NFTs and the Ownership of Digital Art

Popular Examples of NFT Art

The list of popular NFT artworks is growing rapidly. As of March, 2021, one of the most famous examples is the artwork Everydays — The First 5000 Days by Beeple, which sold this month for $69 million. Internet personality Logan Paul famously sold video clips from videos he had posted on YouTube for tens of thousands of dollars. Music artists including Grimes and Kings of Leon have sold digital media as NFTs, generating significant publicity as well as revenue in the process.

Any discussion of NFTs should also include mention of CryptoKitties, a blockchain-based collectible game which reached a high point of popularity on the ethereum network in 2017. The game was among the earliest applications of NFTs, and some of the most valuable collectibles in the CryptoKitties world maintain lofty pricetags. A CryptoKitty called “Dragon” is among the most expensive and is priced at 600 ETH, or over a million dollars at current prices.

Are Sky-High Prices for NFT Art Justified?

With all of the hype surrounding NFTs, and all of the money flying around in high-profile transactions, you may still wonder just what it is about these tokens which makes them so valuable. A short answer is simple supply and demand. NFTs by design create market scarcity because they are not fungible. When there is sufficient demand (among art collectors, for instance), prices have risen to sky-high levels accordingly.

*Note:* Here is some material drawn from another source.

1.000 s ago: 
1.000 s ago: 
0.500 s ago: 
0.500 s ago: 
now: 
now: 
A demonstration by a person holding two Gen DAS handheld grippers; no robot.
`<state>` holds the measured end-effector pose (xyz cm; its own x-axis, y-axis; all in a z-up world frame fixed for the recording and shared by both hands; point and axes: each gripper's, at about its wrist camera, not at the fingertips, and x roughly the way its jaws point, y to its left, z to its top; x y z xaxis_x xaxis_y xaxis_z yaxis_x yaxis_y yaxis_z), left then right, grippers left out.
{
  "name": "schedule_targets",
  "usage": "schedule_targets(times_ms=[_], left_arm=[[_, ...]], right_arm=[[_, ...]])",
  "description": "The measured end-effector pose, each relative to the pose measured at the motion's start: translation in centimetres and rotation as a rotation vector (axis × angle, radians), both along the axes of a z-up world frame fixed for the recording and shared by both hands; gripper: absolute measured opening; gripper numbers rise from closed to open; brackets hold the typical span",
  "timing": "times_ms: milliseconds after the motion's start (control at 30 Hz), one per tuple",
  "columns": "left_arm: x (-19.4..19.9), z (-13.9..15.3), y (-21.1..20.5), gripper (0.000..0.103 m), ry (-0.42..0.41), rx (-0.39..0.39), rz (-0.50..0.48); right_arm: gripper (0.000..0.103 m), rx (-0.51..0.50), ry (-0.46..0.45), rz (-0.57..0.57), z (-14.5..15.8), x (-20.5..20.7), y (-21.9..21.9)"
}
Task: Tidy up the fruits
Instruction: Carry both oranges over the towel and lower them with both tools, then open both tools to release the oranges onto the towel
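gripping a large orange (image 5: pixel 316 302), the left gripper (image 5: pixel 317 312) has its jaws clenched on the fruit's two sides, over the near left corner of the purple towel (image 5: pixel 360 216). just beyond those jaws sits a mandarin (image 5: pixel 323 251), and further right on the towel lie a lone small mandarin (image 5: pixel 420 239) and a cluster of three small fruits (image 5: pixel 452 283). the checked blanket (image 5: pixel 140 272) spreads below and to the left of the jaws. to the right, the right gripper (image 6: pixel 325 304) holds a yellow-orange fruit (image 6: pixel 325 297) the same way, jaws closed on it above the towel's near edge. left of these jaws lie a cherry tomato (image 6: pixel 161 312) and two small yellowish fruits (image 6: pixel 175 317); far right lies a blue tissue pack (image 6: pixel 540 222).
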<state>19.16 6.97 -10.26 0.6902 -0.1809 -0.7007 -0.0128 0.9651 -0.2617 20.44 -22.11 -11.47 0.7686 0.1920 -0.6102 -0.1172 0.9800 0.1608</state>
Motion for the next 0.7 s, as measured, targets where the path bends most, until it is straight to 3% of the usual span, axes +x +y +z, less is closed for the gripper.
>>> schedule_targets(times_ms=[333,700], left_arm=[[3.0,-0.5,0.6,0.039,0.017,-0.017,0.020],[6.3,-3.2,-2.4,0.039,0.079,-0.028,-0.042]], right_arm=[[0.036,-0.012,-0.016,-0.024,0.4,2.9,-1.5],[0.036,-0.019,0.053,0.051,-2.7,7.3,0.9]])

But there are also other considerations to keep in mind when asking whether NFT prices are justified. Among artists and their supporters, NFTs present a number of new and valuable opportunities. NFTs can allow artists to sell new kinds of work which were previously virtually impossible to sell. They also allow artists the possibility of bypassing traditional channels in the art world such as auction houses, which exert control and take a portion of proceeds. Some NFTs even stipulate that the original artist be paid a percentage of all future NFT sales, ensuring that the artist continues to benefit from the work’s popularity over time. Of course, collectors looking for bragging rights related to ownership of the original work of digital art also benefit from NFTs, as do collectors who buy for speculative reasons (potentially, if the price of the NFT increases).

While NFTs may be a boon to the artist and collector, there are other factors to keep in mind, too. Specifically, while each NFT is unique from a cryptographic perspective, that is not necessarily a guarantee that the artist will not release subsequent NFTs of the same piece of art. In our GIF example above, imagine that the creator of the GIF sells an NFT of that image file one day and then, realizing the profit potential, turns around and creates 10 new NFTs of the same file. This is certainly possible to do, though it would likely have a significant negative impact on the value of the original NFT, not to mention the artist’s reputation in the digital art world. Nonetheless, it represents one of many potential problems in the NFT space.

How Do You Buy NFTs?

The most popular way to buy NFTs is through dedicated marketplaces. Some of the famous NFT markets include OpenSea, Rarible, and Nifty Gateway. Famous examples of NFTs have also been sold through traditional auction houses such as Christie’s or by artists directly. While many NFT purchases are made using cryptocurrencies, they can technically be purchased in any way that the seller stipulates.

What to Expect From NFTs in the Future

While NFTs as a concept have been in existence for several years, they have only recently gained prominent mainstream attention. For that reason, it is difficult to say whether they will continue to proliferate into the future and whether there will be new instances of NFTs fetching astronomical prices. It is possible that, if NFTs no longer capture such high prices, there will be a trend away from utilizing NFTs in the future. At the same time, new technological developments can expand the possibilities of NFTs and how they are created, stored, and traded. This may also continue to fuel investor and artist interest in this technology going forward.